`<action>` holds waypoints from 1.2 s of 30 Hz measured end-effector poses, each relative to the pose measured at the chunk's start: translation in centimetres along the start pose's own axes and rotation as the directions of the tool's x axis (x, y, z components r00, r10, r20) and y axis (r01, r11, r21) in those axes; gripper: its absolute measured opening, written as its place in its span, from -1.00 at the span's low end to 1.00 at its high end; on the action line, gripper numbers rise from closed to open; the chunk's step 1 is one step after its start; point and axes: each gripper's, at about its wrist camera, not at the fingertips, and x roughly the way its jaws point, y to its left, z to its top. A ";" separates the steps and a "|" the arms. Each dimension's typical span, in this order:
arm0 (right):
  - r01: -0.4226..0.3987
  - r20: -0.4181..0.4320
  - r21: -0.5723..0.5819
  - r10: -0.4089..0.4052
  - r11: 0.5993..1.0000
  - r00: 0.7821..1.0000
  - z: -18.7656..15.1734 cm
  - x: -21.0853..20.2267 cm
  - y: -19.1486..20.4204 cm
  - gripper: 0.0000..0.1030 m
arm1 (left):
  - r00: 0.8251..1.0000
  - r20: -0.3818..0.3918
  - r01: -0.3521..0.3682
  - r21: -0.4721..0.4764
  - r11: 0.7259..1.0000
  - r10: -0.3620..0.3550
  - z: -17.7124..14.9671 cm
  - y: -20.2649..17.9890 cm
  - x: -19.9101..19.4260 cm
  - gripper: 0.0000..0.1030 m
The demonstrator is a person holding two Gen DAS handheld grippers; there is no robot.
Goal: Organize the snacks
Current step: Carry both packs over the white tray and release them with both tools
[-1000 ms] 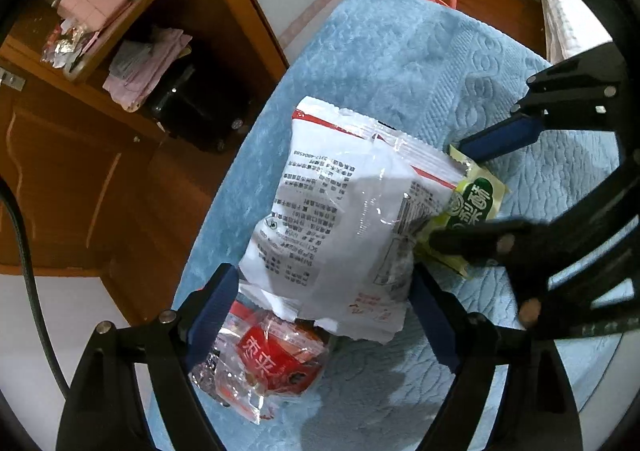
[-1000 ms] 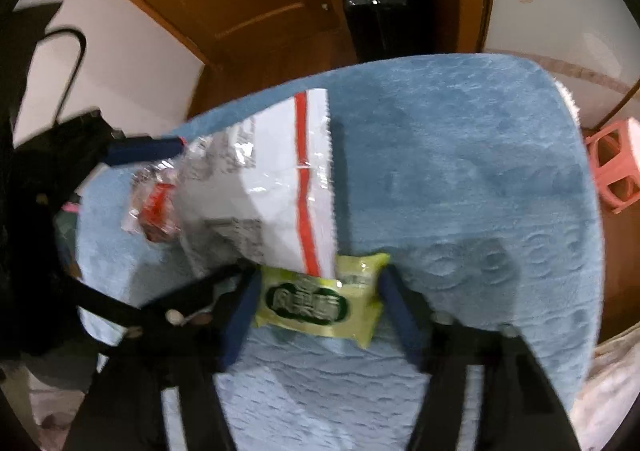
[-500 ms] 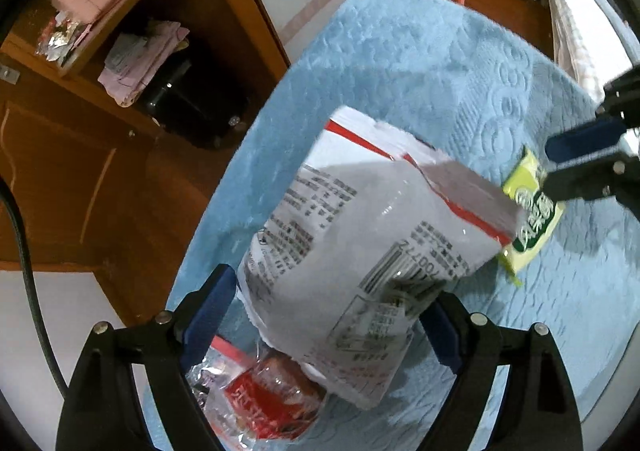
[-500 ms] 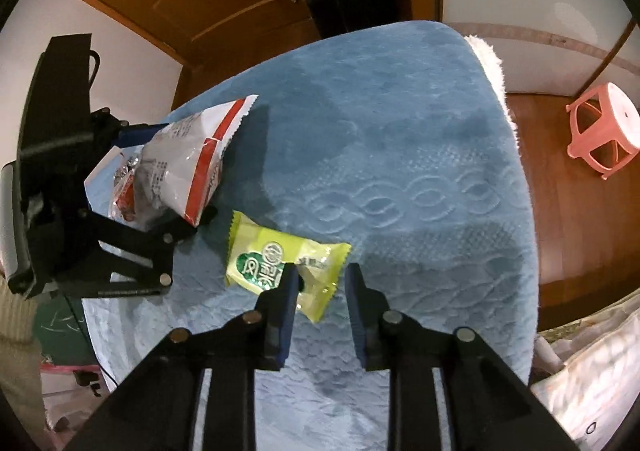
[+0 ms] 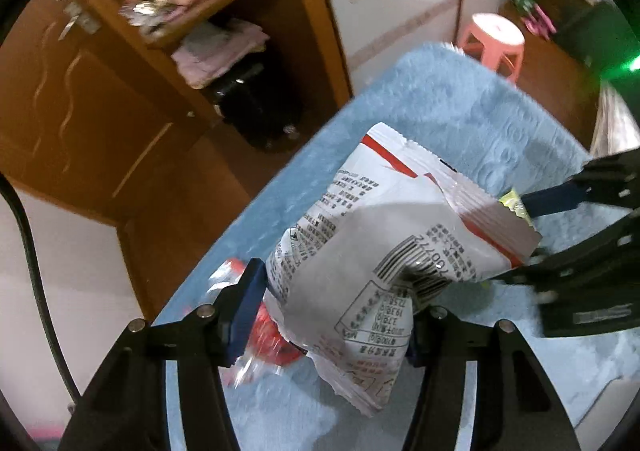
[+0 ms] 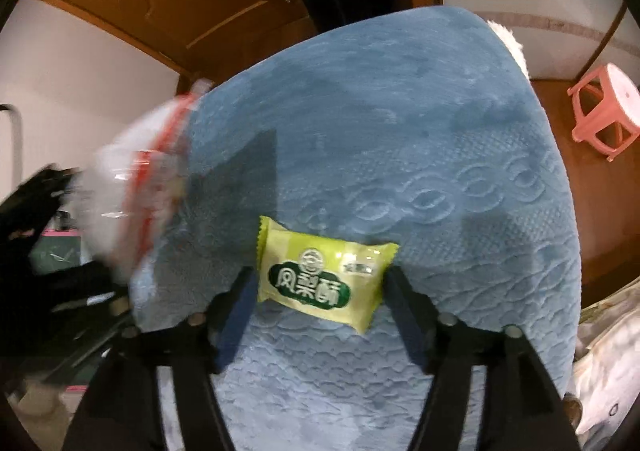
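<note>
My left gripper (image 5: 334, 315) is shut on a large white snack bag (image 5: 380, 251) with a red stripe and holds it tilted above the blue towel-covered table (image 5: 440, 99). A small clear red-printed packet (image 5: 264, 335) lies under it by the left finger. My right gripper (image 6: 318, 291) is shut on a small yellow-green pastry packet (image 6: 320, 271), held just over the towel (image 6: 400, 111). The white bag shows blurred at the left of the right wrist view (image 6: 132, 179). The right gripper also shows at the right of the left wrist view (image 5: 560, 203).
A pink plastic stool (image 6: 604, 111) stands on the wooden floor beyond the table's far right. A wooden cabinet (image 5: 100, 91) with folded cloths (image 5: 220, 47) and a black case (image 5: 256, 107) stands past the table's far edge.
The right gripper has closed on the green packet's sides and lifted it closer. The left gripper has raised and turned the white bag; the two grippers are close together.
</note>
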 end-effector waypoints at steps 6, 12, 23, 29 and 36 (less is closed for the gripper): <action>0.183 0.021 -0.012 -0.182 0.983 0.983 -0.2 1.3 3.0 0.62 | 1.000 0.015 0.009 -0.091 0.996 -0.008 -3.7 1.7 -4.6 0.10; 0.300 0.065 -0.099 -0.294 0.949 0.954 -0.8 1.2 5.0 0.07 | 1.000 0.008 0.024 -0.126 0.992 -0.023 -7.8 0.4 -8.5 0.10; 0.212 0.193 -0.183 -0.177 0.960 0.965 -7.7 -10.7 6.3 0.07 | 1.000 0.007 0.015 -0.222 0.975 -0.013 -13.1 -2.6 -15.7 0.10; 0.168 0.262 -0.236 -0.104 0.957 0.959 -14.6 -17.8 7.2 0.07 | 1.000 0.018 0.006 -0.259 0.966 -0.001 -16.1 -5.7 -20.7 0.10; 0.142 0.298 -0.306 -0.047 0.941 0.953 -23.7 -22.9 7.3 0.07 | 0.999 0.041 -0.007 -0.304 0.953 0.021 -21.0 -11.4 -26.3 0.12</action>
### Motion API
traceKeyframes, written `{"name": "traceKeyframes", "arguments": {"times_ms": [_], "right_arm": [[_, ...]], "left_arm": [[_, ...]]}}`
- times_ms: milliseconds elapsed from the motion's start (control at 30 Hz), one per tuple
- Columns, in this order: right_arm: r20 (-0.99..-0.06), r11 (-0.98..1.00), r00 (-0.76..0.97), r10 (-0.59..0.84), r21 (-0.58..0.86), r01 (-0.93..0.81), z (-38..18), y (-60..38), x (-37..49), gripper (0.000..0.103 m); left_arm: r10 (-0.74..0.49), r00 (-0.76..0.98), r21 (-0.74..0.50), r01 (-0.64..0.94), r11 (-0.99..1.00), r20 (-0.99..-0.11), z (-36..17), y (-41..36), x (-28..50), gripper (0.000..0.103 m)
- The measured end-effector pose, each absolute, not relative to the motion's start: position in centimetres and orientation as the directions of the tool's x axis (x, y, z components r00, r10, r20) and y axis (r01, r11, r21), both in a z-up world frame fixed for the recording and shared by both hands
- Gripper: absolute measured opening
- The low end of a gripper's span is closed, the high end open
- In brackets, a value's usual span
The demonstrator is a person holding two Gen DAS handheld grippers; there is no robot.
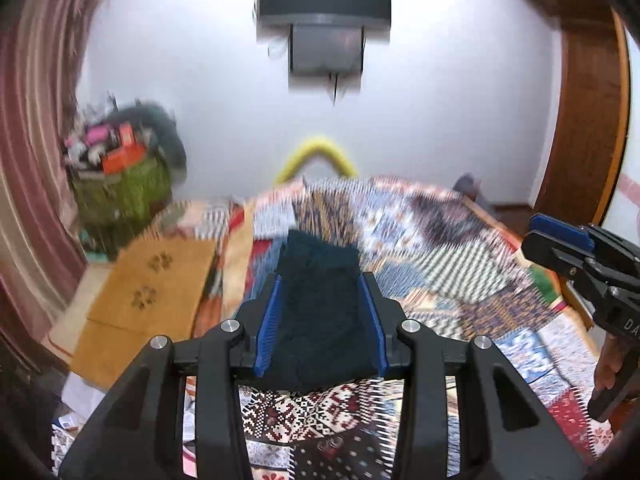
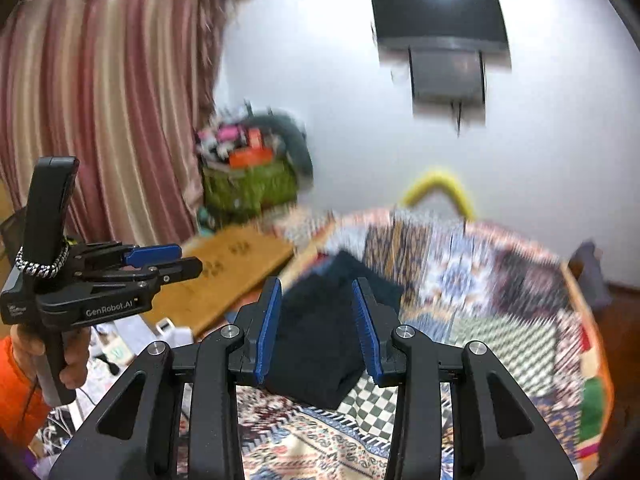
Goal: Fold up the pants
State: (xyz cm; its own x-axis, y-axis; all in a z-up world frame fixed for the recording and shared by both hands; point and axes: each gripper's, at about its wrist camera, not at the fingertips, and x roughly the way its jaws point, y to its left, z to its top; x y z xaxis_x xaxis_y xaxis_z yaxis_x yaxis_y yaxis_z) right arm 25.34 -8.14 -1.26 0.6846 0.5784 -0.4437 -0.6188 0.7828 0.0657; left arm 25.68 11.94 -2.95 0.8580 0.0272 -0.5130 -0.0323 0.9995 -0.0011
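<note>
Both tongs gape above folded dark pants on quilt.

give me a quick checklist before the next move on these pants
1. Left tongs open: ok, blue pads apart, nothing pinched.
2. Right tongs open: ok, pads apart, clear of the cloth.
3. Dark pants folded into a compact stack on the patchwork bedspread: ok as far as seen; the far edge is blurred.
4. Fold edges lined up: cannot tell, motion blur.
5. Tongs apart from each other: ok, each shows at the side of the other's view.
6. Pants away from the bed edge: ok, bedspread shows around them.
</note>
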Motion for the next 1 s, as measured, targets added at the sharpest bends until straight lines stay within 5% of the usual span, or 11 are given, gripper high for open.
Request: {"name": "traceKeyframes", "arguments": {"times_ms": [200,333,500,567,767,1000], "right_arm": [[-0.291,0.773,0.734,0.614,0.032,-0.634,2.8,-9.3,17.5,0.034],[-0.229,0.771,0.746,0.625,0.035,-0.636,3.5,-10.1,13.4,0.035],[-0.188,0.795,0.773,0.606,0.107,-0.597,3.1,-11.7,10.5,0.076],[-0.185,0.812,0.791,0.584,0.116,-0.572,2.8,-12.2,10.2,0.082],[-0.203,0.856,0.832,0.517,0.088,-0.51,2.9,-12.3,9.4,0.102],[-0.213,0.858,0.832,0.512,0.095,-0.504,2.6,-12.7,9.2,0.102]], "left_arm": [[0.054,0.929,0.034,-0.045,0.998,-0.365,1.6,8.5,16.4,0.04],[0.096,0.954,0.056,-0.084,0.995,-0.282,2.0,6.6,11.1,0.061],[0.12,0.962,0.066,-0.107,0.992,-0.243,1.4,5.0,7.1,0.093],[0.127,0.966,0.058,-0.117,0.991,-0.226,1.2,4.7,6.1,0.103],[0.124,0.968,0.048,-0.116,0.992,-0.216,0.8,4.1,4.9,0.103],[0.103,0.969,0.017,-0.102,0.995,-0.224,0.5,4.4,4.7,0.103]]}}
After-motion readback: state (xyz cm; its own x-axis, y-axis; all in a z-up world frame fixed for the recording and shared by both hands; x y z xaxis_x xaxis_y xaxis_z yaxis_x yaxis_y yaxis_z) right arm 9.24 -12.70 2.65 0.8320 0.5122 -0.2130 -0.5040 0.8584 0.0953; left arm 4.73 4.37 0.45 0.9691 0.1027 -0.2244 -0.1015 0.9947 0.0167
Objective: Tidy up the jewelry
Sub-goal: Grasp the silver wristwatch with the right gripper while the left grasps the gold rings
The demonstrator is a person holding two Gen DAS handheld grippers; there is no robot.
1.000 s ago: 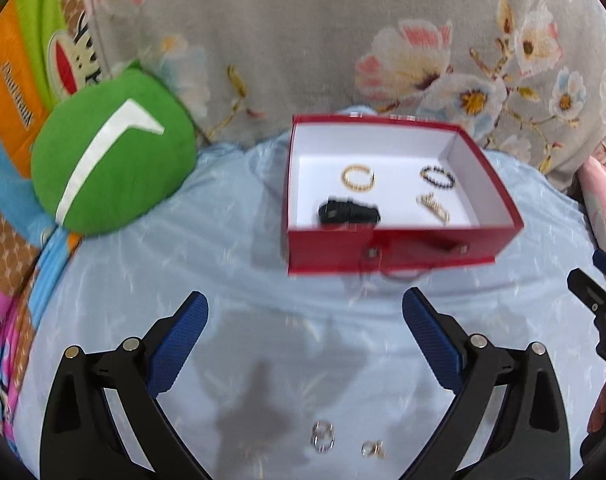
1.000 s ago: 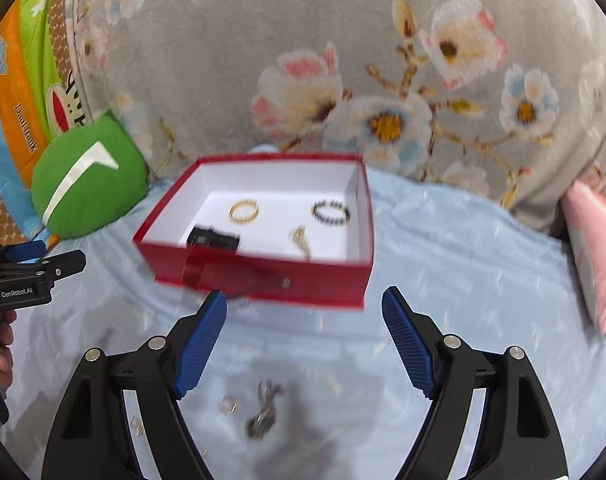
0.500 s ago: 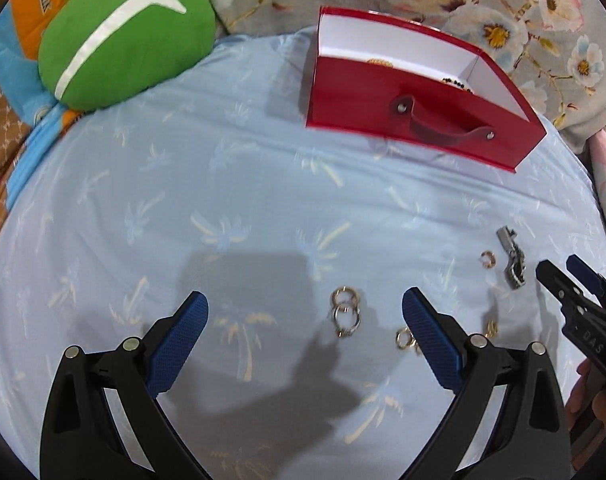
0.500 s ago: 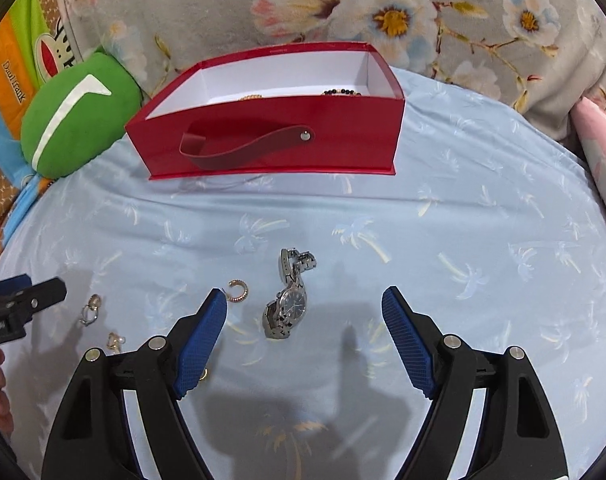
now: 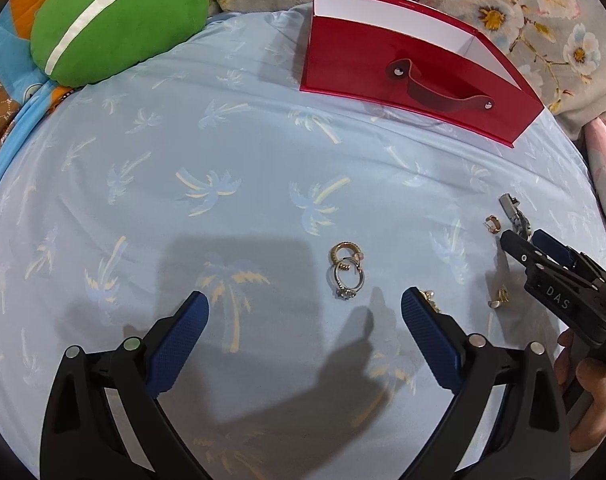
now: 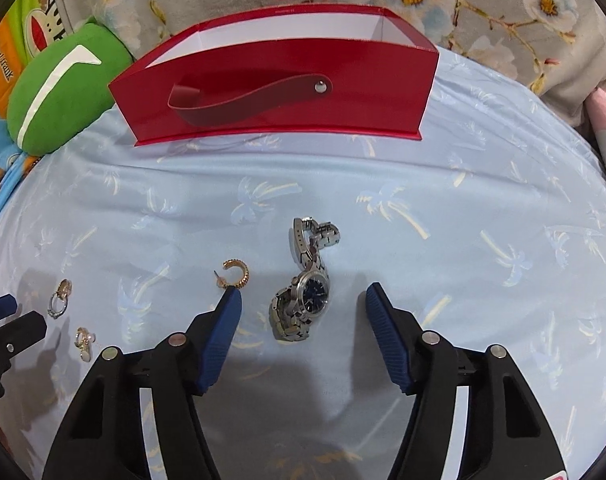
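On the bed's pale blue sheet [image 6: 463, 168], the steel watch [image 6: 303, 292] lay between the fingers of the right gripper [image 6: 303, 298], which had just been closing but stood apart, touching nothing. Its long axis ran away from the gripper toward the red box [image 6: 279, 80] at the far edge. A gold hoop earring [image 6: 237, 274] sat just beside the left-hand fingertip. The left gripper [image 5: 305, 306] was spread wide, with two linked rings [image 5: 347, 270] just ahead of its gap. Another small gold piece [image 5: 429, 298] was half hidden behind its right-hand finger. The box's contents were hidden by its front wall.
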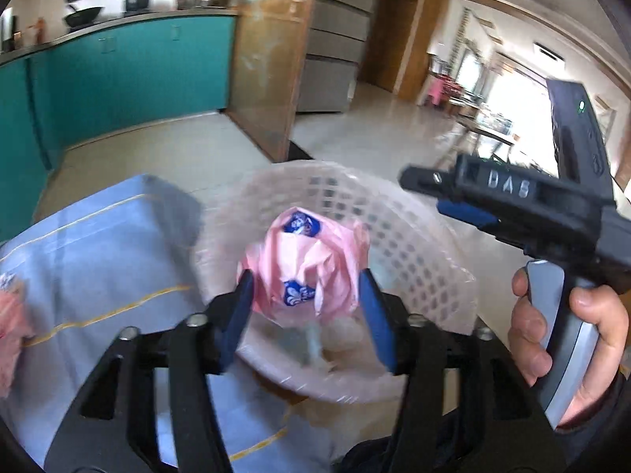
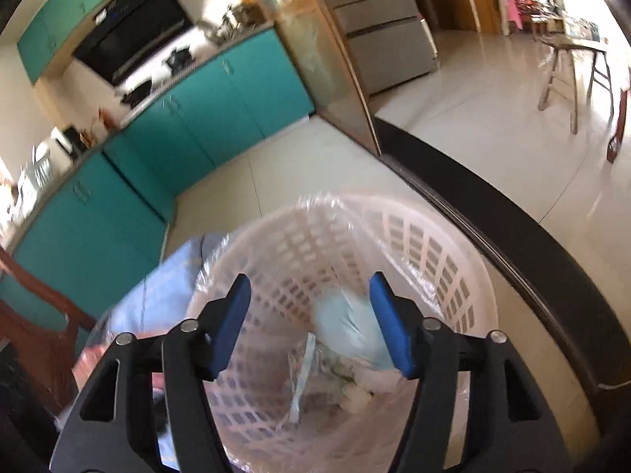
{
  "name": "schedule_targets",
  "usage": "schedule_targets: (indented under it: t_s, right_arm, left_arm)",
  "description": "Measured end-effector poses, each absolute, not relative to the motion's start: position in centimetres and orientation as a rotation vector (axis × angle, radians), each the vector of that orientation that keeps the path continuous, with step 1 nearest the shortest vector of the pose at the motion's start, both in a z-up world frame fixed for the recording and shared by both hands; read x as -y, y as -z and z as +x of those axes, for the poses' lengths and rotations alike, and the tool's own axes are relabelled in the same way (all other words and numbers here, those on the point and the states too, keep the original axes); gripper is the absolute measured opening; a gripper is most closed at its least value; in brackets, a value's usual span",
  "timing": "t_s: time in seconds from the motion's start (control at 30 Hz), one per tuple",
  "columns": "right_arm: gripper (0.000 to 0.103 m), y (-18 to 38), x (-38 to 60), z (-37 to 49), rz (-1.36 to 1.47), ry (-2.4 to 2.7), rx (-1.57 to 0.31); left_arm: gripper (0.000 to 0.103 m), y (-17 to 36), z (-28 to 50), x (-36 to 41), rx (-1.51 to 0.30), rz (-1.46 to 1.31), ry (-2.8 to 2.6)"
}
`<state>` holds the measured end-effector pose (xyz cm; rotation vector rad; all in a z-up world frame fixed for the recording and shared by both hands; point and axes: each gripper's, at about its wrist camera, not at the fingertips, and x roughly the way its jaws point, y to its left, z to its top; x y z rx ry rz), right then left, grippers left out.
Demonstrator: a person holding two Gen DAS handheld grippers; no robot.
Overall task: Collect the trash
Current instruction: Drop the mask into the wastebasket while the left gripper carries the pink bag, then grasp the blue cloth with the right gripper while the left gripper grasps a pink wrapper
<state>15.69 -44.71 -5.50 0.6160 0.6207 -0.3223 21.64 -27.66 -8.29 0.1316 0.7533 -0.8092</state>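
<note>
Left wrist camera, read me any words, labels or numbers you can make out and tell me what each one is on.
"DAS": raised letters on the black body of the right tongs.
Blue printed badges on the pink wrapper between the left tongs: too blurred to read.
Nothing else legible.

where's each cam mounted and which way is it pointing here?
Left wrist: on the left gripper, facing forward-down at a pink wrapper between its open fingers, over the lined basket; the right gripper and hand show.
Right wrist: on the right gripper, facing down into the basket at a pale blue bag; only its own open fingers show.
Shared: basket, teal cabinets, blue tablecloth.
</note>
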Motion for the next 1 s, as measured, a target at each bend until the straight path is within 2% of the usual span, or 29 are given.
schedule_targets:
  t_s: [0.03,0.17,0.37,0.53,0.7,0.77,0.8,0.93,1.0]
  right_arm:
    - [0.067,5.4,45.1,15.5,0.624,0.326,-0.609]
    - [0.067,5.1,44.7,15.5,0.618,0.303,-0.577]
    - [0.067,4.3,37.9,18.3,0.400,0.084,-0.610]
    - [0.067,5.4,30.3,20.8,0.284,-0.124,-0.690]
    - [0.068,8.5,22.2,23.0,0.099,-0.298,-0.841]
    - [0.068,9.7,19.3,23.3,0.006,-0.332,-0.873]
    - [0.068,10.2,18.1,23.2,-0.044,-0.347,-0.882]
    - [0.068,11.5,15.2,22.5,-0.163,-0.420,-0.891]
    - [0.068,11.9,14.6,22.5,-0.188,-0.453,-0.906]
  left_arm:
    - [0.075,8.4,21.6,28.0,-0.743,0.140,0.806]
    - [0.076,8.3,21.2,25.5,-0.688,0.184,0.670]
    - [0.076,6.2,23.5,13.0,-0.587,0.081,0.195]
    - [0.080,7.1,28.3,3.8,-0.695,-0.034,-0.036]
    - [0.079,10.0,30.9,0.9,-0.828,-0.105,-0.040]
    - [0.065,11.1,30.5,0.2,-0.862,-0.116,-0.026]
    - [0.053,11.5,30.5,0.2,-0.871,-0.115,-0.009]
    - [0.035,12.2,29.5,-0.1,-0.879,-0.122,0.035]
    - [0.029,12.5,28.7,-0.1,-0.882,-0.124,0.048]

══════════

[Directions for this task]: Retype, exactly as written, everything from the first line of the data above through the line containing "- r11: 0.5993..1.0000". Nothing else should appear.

[Task output]:
`<action>` holds waypoints from 1.2 s of 30 Hz measured end-effector poses, each relative to the pose measured at the chunk's start: translation in centimetres along the start pose's own axes and rotation as the directions of the tool's x axis (x, y, z components r00, r10, r20) and y axis (r01, r11, r21) in those axes; gripper: its absolute measured opening, written as its place in its span, from -1.00 at the span's low end to 1.00 at its high end; on the action line, gripper numbers rise from closed to open; the chunk's step 1 is one step after its start; point and axes: each gripper's, at about its wrist camera, not at the fingertips, and x roughly the way its jaws point, y to its left, z to its top. A ";" separates the steps and a "|" the arms. Each dimension's typical span, in this order:
arm0 (right):
  - r01: -0.4226..0.3987
  - r20: -0.4181..0.4320
  - r21: -0.5723..0.5819
  - r10: -0.4089..0.4052
  - r11: 0.5993..1.0000

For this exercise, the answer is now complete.